Sur ce marché atone, Djezzy, propriété du russe Vimpelcom depuis avril, reste dominateur, malgré les obstacles dressés sur sa route par l’État depuis dix-huit mois. Interdit d’importation d’équipements et de puces téléphoniques à la suite du contentieux fiscal qui l’oppose à Alger, boycotté en tant qu’annonceur par les chaînes de télé publiques, il a accusé en 2010 un recul de 13 points de sa part de marché (46 %). Mobilis, filiale d’Algérie Télécom, occupe la deuxième place (28,8 %), talonné par Nedjma (25,2 %), détenu à 80 % par le qatari Qtel. 

Résistance

Djezzy profite de l’absence de portabilité en Algérie, c’est-à-dire la possibilité pour un abonné de garder son numéro s’il change de réseau. Et même si l’opérateur a réduit ses investissements de 155 millions d’euros en 2009 à 63 millions en 2010, il n’a pas connu de départ massif de clients. En fin d’année, son chiffre d’affaires était néanmoins en retrait de 4,7 % (1,25 milliard d’euros). Un recul lié à la baisse de 6,9 % du revenu moyen par utilisateur (6,9 euros par mois), entraînant une chute de 7,2 % de la rentabilité calculée sur la base de l’Ebitda (revenus avant intérêts, impôts, taxes).

Ces derniers mois ont surtout mis en évidence la montée en puissance de Nedjma, dont le chiffre d’affaires a augmenté de 25 % en 2010 (430 millions d’euros).
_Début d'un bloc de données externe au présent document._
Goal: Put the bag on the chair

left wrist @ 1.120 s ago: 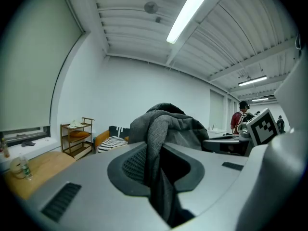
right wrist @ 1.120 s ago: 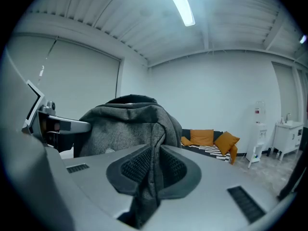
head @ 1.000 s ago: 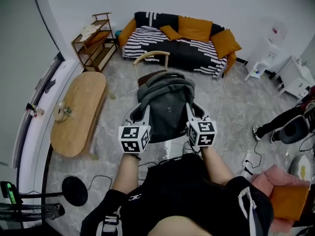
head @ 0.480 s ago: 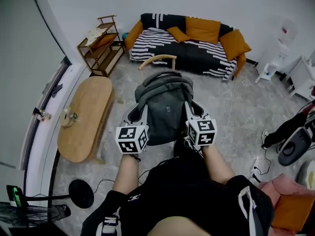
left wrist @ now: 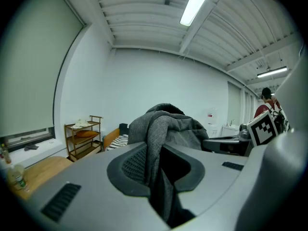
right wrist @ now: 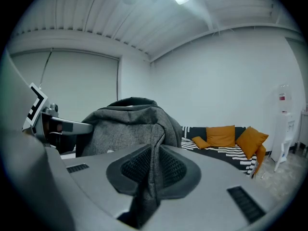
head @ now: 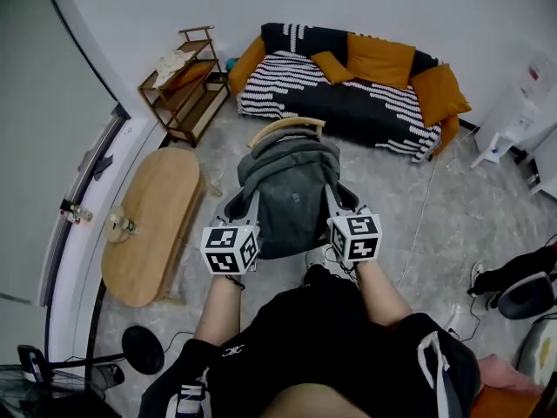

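Head view, steeply down: takes in a pale marbled floor (head: 409,198), with a striped sofa (head: 335,103) and its orange cushions (head: 381,59) along the far wall. Finds a wooden shelf (head: 184,85) in the left corner. Puts an oval wooden table (head: 152,229) at the left, a small bottle (head: 122,225) standing on it, well apart from the chair (head: 288,129).

Shows only the chair's curved wooden back rail, just past the top of the grey bag (head: 291,190). Loses the seat behind the bag's body, which hangs in the air between the two grippers, in front of the person.

Left gripper (left wrist: 161,172): jaws drawn narrow, pinching a fold of the bag's grey fabric between the ribbed pads. Right gripper (right wrist: 153,170): likewise narrow, clamped on a hanging fold at the bag's other side.
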### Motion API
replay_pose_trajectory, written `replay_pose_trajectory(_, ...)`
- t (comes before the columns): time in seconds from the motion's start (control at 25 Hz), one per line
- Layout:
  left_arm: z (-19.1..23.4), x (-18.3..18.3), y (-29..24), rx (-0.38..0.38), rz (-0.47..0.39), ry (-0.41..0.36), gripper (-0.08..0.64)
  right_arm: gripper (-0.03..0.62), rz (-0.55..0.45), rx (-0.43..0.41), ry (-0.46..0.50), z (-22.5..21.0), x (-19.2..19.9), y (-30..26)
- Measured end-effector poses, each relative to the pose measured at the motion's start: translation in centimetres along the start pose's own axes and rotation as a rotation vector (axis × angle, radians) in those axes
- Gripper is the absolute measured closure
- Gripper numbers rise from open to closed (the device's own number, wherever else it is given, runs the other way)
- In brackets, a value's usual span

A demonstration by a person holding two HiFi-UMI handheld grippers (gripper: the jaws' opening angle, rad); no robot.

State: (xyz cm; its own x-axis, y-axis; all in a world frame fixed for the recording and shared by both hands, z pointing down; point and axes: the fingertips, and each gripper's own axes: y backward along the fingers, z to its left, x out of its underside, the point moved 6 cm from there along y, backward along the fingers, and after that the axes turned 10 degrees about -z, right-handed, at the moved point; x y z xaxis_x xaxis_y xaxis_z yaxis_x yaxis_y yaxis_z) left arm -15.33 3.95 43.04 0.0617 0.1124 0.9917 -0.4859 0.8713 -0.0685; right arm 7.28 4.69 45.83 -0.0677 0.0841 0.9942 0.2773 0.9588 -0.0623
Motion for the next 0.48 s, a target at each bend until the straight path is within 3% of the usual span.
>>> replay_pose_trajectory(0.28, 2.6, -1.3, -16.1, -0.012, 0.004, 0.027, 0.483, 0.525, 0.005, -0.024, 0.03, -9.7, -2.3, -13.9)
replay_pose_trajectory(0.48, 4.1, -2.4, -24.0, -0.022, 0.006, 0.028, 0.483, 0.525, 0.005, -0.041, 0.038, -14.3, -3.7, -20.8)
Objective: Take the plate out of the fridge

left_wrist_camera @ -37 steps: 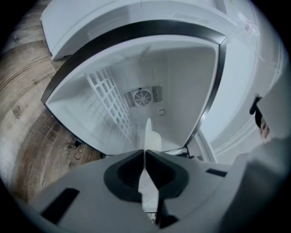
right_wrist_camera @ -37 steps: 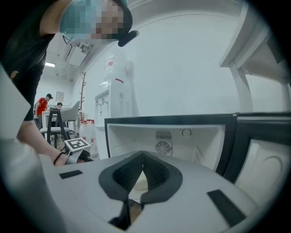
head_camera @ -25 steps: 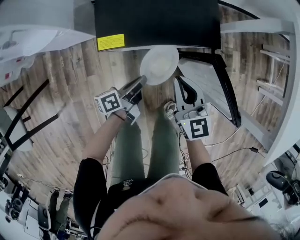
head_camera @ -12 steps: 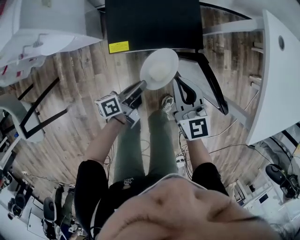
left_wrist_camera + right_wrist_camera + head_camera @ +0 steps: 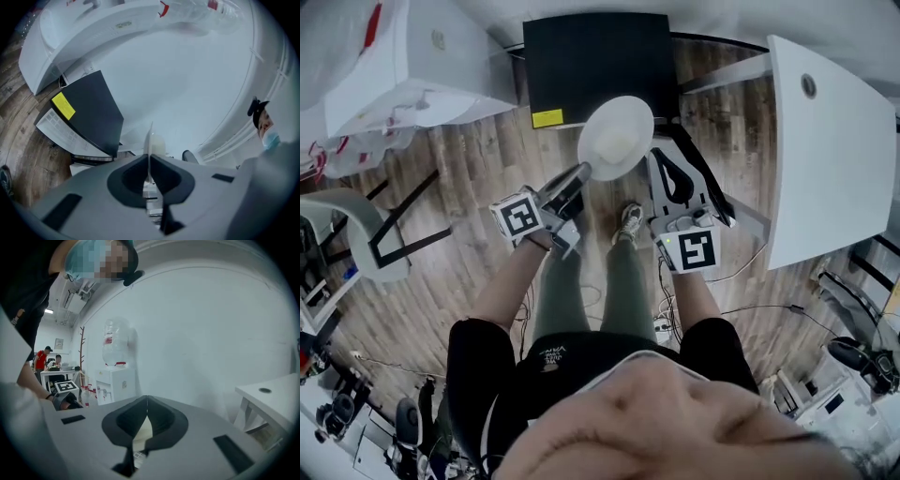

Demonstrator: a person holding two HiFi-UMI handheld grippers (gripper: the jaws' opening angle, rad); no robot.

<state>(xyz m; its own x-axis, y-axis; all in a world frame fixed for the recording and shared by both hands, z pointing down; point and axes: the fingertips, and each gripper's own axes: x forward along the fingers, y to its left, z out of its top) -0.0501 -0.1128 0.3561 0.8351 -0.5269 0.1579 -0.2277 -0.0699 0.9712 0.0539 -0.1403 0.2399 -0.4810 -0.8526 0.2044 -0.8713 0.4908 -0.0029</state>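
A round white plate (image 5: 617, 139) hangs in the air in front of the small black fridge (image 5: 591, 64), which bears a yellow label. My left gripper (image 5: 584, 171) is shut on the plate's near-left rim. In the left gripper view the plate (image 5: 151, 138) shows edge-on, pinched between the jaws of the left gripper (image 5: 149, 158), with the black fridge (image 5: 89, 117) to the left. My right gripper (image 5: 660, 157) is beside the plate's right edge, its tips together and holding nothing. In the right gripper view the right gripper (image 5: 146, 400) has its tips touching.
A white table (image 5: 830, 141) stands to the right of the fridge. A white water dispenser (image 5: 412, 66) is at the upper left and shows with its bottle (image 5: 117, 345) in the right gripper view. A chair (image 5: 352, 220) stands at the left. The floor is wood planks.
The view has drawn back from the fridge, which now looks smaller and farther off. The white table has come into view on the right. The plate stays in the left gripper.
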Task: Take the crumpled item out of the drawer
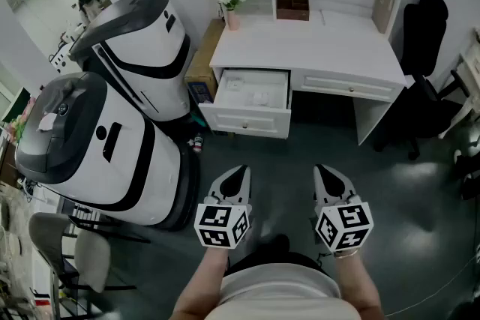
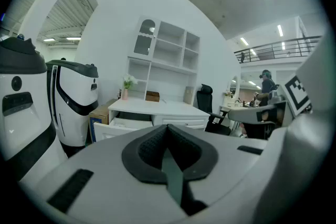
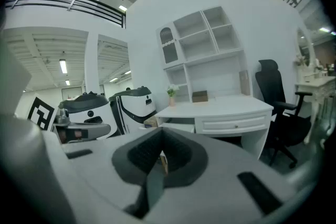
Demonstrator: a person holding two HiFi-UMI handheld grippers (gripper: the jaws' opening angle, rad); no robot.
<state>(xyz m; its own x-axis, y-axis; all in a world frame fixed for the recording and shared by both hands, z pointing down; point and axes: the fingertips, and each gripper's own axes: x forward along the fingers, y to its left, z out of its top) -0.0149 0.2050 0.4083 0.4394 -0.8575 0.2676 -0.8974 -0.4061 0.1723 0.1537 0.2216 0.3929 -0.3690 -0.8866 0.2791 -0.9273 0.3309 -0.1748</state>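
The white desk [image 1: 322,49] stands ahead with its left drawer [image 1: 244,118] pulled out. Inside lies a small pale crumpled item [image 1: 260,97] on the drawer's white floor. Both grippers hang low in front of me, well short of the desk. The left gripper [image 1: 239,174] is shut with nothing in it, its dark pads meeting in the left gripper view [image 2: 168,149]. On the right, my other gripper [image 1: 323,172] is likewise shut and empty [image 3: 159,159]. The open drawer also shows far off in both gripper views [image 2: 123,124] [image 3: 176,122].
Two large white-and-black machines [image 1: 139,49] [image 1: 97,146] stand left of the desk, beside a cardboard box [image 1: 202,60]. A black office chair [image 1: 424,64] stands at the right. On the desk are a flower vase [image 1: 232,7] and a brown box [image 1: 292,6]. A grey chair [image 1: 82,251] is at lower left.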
La filiale de Qtel possédait d’ailleurs le plus gros budget publicitaire l’an dernier, avec 9,7 millions d’euros investis dans les médias nationaux. Soit 25 % de mieux que Mobilis et deux fois plus que Djezzy (4,8 millions d’euros). L’arrivée de grands comptes comme Danone (environ 7 000 lignes) parmi ses clients et une politique agressive vis-à-vis des entreprises ont permis à Nedjma de hisser son revenu mensuel moyen par utilisateur de 4,2 euros fin 2009 à 5,1 euros au premier trimestre 2011. Une progression qui a fait passer la marge Ebitda de 33 % en 2009 à 38 % fin 2010. « Pour la première fois depuis son démarrage en 2004, l’opérateur est même devenu rentable », souligne Mohssen Toumi, du cabinet de consulting Booz & Co. Un profit net de 7,1 millions d’euros a succédé à une perte de 24 millions d’euros en 2009.

Lourdeurs

Du côté de Mobilis, qui a publié pour la première fois son chiffre d’affaires l’an dernier (465 millions d’euros), le climat est moins serein. L’opérateur a perdu 200 000 clients en 2010. Des erreurs dans le positionnement des offres tarifaires et les lourdeurs réglementaires expliqueraient ce déclin. « Pour tous les achats supérieurs à 30 000 euros, Mobilis doit publier un appel d’offres qui peut n’aboutir qu’au bout de six mois, alors que Nedjma ou Djezzy prennent la même décision en une semaine. Sans compter qu’ainsi ses concurrents connaissent à l’avance les orientations stratégiques de l’opérateur public », explique Abderrafiq Khenifsa, directeur de la publication d’ITMag. Le programme d’investissement (790 millions d’euros sur cinq ans) annoncé par Algérie Télécom pourra peut-être relancer sa filiale.